Line by line, restate the material word for word, omitting any image.

Raw data Block Start

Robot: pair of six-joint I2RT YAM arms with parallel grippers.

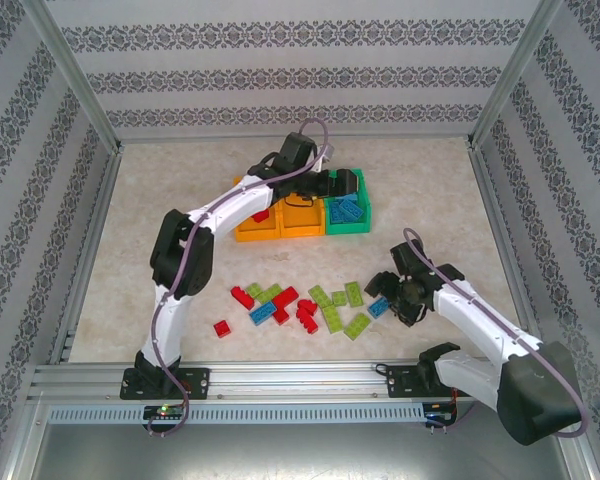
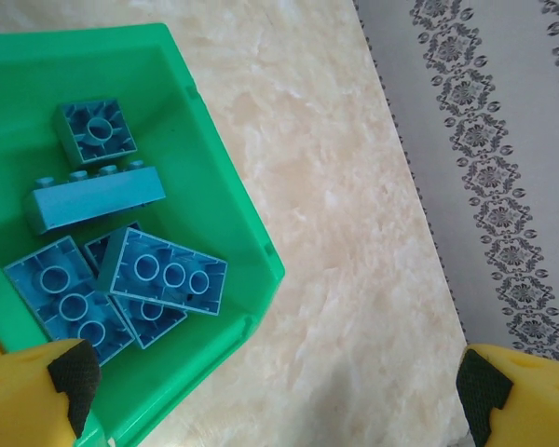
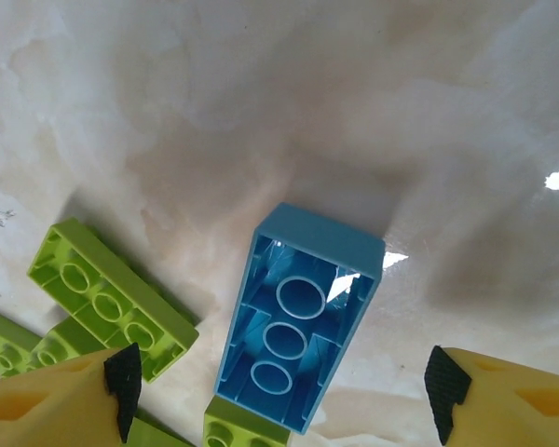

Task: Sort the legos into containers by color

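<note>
Three bins stand in a row at the back: two orange bins (image 1: pixel 255 228) (image 1: pixel 302 220) and a green bin (image 1: pixel 350 222). In the left wrist view the green bin (image 2: pixel 214 168) holds several blue legos (image 2: pixel 163 270). My left gripper (image 2: pixel 275 396) hangs open and empty over that bin's near corner, also seen from above (image 1: pixel 327 184). My right gripper (image 3: pixel 279 391) is open, low over an upside-down blue lego (image 3: pixel 303 321) that lies between its fingers, untouched. From above, my right gripper (image 1: pixel 390 297) sits at the right end of the loose pile.
Loose red (image 1: pixel 242 296), blue (image 1: pixel 261 314) and lime (image 1: pixel 355 325) legos are scattered in front of the bins. Lime legos (image 3: pixel 112 298) (image 3: pixel 247 433) lie close to the blue one. A single red lego (image 1: pixel 222 328) sits apart at the left. Patterned walls (image 1: pixel 280 75) enclose the table.
</note>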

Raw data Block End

_Task output_
Robot: pair of six-joint I2RT YAM arms with parallel grippers.


Task: Sort the legos into containers by color

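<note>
Three bins stand in a row at the back: two orange bins (image 1: pixel 255 228) (image 1: pixel 302 220) and a green bin (image 1: pixel 350 222). In the left wrist view the green bin (image 2: pixel 214 168) holds several blue legos (image 2: pixel 163 270). My left gripper (image 2: pixel 275 396) hangs open and empty over that bin's near corner, also seen from above (image 1: pixel 327 184). My right gripper (image 3: pixel 279 391) is open, low over an upside-down blue lego (image 3: pixel 303 321) that lies between its fingers, untouched. From above, my right gripper (image 1: pixel 390 297) sits at the right end of the loose pile.
Loose red (image 1: pixel 242 296), blue (image 1: pixel 261 314) and lime (image 1: pixel 355 325) legos are scattered in front of the bins. Lime legos (image 3: pixel 112 298) (image 3: pixel 247 433) lie close to the blue one. A single red lego (image 1: pixel 222 328) sits apart at the left. Patterned walls (image 1: pixel 280 75) enclose the table.
</note>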

The response to the exercise is now finished.